# WORK TASK:
Return, exactly and in full, the lines of the records below starting at the one with "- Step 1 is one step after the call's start" and ending at the one with "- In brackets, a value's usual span", and no other lines.

Source records:
═══

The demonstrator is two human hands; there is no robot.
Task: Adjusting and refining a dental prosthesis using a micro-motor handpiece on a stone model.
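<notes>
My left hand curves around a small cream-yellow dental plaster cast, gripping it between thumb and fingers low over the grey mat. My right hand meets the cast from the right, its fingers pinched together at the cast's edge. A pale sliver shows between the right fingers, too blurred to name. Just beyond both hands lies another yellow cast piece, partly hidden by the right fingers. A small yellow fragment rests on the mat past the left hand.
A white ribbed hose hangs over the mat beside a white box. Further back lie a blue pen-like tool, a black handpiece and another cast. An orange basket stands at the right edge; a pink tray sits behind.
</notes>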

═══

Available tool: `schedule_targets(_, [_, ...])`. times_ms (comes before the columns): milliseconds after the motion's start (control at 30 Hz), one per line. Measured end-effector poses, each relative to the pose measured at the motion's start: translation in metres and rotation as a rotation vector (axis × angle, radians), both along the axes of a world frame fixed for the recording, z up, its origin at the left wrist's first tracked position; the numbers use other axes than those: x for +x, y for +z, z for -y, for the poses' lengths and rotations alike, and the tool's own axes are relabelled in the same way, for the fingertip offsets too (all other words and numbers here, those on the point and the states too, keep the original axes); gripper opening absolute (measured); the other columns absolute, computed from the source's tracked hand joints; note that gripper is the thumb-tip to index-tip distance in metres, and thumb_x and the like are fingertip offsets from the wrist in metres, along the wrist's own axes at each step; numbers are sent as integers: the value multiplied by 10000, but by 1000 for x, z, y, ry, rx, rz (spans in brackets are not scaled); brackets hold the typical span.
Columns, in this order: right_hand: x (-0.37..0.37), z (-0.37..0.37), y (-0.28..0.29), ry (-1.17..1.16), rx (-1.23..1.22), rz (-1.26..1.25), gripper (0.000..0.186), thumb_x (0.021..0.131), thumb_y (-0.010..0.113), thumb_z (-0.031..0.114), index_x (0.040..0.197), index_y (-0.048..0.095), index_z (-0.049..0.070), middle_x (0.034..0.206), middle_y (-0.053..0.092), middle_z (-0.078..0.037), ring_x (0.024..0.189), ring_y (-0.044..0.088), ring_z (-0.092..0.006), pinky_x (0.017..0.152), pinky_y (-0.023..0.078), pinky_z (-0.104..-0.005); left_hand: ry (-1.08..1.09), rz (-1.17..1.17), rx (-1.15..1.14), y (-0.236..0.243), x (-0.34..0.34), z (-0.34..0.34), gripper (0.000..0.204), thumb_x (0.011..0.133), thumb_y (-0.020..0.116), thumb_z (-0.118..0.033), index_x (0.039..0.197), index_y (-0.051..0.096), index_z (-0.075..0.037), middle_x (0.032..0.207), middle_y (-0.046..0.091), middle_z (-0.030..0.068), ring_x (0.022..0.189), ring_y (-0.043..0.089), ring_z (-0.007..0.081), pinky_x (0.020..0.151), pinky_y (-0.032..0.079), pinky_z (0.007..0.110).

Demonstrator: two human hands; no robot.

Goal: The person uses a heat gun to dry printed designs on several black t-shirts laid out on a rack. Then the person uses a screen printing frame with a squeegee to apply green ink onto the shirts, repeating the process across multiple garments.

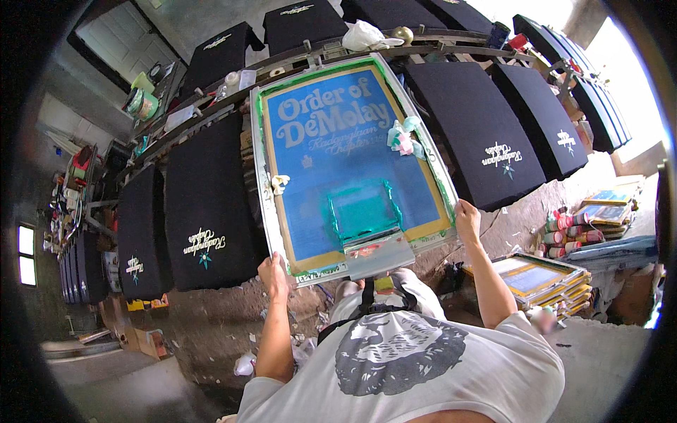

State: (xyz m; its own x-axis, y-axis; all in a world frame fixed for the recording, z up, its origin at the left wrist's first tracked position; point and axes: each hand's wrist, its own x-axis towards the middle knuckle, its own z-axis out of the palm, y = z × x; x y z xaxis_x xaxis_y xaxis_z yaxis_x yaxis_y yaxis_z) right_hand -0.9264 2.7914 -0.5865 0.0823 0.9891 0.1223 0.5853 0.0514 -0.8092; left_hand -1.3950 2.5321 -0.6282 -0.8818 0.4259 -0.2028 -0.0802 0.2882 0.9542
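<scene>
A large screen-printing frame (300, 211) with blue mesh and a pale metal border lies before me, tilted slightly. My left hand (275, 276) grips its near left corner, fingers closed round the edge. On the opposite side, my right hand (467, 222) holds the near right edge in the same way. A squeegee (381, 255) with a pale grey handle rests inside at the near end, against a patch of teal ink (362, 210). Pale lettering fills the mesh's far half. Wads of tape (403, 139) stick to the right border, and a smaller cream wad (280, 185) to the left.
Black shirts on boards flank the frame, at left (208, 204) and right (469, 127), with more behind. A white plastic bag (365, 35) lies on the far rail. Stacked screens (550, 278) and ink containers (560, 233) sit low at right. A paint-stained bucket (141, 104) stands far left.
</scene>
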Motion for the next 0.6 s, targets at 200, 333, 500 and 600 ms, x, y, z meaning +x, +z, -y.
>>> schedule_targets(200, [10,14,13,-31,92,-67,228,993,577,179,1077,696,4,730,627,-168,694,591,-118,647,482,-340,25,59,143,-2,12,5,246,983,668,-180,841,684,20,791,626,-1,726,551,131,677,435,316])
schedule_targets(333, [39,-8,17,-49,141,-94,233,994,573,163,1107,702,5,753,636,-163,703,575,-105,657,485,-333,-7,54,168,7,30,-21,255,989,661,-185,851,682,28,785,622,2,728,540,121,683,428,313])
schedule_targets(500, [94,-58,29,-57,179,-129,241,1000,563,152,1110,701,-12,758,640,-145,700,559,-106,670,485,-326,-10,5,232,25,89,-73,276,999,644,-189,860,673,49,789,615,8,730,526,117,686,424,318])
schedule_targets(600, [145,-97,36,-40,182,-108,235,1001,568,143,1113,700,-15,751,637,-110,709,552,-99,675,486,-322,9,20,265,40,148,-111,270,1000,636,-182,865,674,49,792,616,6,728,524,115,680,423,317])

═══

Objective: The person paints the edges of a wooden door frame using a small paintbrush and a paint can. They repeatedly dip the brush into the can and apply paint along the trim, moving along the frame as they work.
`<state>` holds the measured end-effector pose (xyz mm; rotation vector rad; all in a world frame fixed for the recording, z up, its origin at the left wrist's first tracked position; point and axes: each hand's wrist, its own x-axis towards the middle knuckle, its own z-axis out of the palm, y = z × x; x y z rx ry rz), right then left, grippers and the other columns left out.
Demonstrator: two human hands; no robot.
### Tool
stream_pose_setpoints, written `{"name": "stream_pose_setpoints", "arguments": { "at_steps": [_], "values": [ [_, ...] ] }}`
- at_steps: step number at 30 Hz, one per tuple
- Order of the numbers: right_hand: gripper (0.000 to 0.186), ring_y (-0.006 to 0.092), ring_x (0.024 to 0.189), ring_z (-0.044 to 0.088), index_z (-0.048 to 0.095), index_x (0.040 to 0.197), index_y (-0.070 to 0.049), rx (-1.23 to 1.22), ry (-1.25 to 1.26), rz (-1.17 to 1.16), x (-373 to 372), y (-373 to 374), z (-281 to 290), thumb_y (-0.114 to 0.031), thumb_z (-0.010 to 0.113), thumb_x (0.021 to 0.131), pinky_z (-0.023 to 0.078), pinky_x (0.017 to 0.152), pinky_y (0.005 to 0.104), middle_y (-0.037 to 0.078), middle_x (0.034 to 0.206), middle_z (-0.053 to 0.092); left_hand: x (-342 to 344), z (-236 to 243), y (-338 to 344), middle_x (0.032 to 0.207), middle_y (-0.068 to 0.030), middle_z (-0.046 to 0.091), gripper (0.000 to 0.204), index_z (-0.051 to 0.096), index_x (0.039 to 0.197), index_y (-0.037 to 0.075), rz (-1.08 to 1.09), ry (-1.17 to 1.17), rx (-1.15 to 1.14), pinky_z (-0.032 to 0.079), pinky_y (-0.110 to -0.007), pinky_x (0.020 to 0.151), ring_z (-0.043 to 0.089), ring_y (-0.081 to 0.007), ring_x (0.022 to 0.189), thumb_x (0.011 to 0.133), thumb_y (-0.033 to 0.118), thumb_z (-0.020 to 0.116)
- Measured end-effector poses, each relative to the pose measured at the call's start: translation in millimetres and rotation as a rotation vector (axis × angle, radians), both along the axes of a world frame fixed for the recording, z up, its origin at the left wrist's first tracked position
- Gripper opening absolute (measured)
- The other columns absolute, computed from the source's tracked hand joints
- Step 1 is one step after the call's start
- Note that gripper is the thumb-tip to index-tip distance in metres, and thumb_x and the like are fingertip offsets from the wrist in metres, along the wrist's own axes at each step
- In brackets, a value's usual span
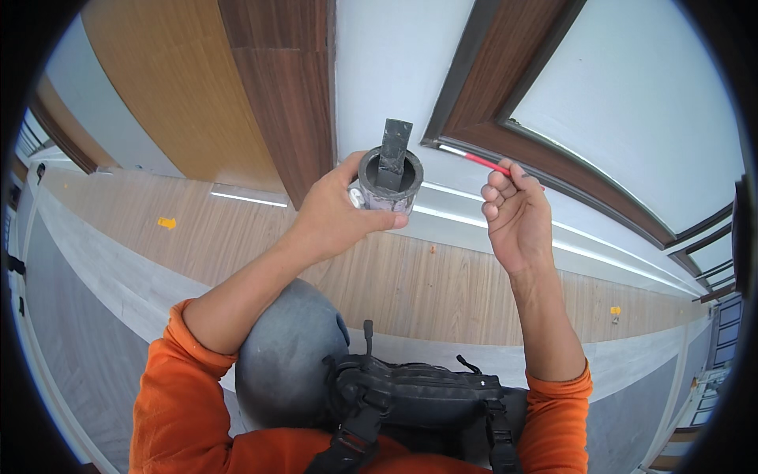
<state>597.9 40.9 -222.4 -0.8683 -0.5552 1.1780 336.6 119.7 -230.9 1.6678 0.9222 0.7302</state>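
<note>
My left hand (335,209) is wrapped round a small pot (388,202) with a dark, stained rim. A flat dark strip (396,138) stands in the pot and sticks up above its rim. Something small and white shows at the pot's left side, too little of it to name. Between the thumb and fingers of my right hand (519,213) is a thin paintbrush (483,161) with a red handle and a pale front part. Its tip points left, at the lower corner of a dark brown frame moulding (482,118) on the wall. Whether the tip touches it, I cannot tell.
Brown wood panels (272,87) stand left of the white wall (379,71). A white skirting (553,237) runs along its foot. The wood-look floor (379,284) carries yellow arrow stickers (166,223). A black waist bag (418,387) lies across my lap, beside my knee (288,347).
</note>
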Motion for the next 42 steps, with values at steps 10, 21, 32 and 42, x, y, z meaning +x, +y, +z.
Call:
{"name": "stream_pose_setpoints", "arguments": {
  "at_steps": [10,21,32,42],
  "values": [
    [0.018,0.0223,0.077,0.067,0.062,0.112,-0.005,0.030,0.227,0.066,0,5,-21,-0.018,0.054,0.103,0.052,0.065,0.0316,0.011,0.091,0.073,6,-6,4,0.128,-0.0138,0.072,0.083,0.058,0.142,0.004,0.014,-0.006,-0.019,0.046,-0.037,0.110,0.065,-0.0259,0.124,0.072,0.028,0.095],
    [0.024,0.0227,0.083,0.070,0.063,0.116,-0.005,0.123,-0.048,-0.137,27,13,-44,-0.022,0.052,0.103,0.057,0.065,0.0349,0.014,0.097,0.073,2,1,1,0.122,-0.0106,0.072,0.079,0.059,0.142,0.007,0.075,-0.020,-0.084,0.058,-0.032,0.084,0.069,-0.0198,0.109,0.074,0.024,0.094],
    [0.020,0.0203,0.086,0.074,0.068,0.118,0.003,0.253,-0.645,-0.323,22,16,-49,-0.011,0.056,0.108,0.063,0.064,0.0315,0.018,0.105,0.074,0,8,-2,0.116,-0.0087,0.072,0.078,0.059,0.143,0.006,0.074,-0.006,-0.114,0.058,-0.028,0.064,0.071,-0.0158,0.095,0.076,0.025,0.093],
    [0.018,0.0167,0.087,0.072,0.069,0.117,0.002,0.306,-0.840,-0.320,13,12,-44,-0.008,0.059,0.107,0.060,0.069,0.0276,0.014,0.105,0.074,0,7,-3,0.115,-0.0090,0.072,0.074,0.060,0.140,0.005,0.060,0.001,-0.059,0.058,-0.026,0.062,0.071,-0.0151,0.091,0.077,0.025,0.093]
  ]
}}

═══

# RESULT OF THE EXERCISE:
- Step 1 is one step after the call's start
- Note that gripper is the thumb-tip to index-tip distance in metres, and thumb_x and the like are fingertip offsets from the wrist in metres, along the wrist's own axes at each step
- In brackets, a value's usual span

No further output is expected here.